Please reverse the stigma of that insult. Protestant women were obliged by the dictates of religious and social prejudice to have their babies out of sight and out of mind, before being pressurised into giving them up. I am a lifelong victim of that prejudice and the Bethany Home was guilty of documented gross neglect.
Please agree to these simple and just demands:

  • I ask you to publicly support my demand that The Bethany Home, Rathgar (1922-72), be placed within the terms of the Irish Government’s redress and compensation scheme, by placing it in the official list of homes within the redress scheme.
  • I ask that you support my demand that the conduct and running of the Bethany Home be subject to a public investigation by a competent and independent person or body.
  • I ask you to direct that all church records and correspondence with regard to Bethany Home be released to me at your earliest convenience and that you assist me in identifying all sources of such possible correspondence or records.

July 10, 2009
Further information:
Derek Leinster, Wakefield England, former Bethany Home Resident




“I express deep personal sympathy for all victims of abuse or mistreatment in institutions run by any organisation, regardless of denomination.

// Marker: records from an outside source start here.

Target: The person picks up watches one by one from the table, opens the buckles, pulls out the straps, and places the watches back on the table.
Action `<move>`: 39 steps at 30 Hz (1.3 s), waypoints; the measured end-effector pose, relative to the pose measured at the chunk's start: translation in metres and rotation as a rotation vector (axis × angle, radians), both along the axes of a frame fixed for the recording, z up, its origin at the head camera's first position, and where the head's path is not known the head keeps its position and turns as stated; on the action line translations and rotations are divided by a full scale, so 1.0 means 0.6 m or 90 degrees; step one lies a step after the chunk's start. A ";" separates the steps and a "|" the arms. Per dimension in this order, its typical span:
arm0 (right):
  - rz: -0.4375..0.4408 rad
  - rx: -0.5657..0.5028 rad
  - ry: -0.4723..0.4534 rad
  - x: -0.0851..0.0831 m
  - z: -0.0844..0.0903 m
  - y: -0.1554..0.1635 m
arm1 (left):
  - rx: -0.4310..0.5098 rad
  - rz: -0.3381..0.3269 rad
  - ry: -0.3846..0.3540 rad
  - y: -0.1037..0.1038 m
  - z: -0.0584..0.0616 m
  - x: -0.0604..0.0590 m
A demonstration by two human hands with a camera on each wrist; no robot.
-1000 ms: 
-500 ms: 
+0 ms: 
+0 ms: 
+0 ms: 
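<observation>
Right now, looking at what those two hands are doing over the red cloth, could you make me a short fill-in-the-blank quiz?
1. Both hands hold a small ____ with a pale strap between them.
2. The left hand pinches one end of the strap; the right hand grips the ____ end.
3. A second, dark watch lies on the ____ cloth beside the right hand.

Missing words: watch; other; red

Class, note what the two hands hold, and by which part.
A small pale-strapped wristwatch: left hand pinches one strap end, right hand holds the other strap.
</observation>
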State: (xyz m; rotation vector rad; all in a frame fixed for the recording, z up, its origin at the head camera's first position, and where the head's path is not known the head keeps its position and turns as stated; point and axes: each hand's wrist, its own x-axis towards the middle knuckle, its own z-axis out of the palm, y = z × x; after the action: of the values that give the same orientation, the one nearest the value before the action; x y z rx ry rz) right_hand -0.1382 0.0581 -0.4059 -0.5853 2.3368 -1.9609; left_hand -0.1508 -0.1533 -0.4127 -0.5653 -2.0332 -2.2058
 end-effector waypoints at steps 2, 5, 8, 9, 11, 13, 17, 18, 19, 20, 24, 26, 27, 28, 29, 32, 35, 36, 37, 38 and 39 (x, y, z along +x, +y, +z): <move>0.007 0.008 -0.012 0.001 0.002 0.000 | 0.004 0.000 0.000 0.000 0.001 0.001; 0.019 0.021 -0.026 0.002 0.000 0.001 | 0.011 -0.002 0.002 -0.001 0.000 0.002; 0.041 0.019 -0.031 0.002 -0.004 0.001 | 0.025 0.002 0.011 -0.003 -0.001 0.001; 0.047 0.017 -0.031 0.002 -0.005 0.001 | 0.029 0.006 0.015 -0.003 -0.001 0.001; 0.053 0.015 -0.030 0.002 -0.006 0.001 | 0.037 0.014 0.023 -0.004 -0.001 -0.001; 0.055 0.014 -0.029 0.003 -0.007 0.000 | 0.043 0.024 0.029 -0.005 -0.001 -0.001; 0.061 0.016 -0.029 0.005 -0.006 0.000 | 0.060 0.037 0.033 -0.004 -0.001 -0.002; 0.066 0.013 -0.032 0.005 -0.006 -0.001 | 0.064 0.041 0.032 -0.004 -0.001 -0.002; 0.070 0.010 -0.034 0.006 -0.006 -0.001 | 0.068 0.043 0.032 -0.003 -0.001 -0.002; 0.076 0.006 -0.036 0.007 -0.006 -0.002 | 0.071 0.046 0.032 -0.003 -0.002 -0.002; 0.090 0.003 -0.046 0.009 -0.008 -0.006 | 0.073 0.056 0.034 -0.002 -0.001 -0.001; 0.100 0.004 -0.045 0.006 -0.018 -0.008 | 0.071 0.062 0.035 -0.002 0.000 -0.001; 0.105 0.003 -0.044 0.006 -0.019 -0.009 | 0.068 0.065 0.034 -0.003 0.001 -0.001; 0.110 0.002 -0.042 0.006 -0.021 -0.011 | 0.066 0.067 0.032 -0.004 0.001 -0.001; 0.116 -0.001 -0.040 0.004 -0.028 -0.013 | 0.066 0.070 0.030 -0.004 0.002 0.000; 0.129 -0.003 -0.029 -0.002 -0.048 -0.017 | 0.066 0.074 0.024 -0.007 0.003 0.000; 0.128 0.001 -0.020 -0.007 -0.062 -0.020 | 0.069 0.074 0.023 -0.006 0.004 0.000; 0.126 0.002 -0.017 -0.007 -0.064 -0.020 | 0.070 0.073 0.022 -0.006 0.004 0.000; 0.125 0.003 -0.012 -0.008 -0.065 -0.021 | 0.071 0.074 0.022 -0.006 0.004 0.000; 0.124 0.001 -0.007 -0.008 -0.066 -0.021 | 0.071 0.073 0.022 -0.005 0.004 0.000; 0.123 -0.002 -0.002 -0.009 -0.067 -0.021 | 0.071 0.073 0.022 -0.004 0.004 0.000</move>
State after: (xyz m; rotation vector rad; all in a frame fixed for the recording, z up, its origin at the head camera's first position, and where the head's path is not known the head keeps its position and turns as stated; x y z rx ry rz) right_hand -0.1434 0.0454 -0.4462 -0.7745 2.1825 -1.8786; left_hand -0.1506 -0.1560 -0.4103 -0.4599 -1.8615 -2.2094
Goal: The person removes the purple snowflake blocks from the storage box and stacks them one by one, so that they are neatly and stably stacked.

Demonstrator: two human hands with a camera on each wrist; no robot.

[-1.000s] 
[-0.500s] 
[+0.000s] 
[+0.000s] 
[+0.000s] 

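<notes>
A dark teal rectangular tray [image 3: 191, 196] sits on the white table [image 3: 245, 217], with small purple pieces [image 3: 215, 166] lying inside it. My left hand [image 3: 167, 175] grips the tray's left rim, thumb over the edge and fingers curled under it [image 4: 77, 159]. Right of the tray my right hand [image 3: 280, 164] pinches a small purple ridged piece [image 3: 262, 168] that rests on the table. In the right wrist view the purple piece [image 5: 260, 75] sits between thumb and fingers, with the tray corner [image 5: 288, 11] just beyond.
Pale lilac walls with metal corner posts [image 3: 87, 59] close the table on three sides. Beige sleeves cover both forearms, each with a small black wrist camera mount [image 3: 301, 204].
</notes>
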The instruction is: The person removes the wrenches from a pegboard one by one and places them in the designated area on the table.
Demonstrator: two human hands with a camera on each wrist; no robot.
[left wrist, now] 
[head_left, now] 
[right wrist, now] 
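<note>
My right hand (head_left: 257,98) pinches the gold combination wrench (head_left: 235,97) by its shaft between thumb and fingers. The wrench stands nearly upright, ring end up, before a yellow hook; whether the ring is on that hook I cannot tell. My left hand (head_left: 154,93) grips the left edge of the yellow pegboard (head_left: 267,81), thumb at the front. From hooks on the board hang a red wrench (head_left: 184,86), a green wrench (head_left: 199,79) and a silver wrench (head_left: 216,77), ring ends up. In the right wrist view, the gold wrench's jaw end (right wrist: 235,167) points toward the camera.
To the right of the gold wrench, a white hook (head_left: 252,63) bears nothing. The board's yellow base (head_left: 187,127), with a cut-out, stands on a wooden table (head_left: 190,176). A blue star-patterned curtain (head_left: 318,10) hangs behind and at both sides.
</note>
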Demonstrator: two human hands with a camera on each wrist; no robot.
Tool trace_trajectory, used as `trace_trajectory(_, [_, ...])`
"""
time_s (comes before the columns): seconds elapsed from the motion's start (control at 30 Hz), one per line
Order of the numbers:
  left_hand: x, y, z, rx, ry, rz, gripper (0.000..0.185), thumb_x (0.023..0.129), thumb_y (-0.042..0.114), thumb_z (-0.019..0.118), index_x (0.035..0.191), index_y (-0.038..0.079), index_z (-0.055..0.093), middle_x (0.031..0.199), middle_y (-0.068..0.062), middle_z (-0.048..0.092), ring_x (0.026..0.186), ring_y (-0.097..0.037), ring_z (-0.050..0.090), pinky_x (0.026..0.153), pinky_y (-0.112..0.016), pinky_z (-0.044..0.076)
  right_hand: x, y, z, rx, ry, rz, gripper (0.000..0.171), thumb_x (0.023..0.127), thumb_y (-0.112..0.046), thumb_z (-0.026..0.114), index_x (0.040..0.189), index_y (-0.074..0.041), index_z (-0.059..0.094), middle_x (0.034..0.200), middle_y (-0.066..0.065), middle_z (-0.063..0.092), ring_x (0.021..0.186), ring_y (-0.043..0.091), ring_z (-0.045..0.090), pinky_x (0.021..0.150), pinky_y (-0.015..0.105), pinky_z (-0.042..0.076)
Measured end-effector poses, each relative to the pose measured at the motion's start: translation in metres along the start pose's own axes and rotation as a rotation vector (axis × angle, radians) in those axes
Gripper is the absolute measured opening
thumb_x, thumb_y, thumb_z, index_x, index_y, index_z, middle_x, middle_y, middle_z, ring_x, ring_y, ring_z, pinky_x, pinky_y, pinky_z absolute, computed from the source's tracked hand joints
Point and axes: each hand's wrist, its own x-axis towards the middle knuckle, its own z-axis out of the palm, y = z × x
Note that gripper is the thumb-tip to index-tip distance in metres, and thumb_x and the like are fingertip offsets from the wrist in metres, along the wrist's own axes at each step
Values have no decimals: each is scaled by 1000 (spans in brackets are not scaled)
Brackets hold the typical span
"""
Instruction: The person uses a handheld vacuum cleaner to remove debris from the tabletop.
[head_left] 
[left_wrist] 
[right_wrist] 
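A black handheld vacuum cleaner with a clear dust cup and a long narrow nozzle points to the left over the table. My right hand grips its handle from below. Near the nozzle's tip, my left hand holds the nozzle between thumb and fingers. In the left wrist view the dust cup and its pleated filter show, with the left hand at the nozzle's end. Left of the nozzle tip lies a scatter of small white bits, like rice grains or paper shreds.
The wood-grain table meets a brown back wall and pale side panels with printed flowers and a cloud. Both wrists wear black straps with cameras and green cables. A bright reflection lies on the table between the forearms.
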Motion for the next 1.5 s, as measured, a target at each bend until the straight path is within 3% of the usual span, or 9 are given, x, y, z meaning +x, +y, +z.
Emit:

It is right that any complaint made by such victims should be investigated.”
Error! Filename not specified.
Most Revd Dr John Neill, Archbishop of Dublin, July 10, 2009, email to Derek Leinster
Call to
Heads of Protestant Churches in Ireland
From
Derek Leinster
Former Bethany Home Resident

Archbishop of Dublin, John Gregg, termed Bethany a home for ‘fallen’ women, when he presided at the opening in 1922.
Please reverse the stigma of that insult. Protestant women were obliged by the dictates of religious and social prejudice to have their babies out of sight and out of mind, before being pressurised into giving them up. I am a lifelong victim of that prejudice and the Bethany Home was guilty of documented gross neglect.
Please agree to these simple and just demands:

  • I ask you to publicly support my demand that The Bethany Home, Rathgar (1922-72), be placed within the terms of the Irish Government’s redress and compensation scheme, by placing it in the official list of homes within the redress scheme.
  • I ask that you support my demand that the conduct and running of the Bethany Home be subject to a public investigation by a competent and independent person or body.
  • I ask you to direct that all church records and correspondence with regard to Bethany Home be released to me at your earliest convenience and that you assist me in identifying all sources of such possible correspondence or records.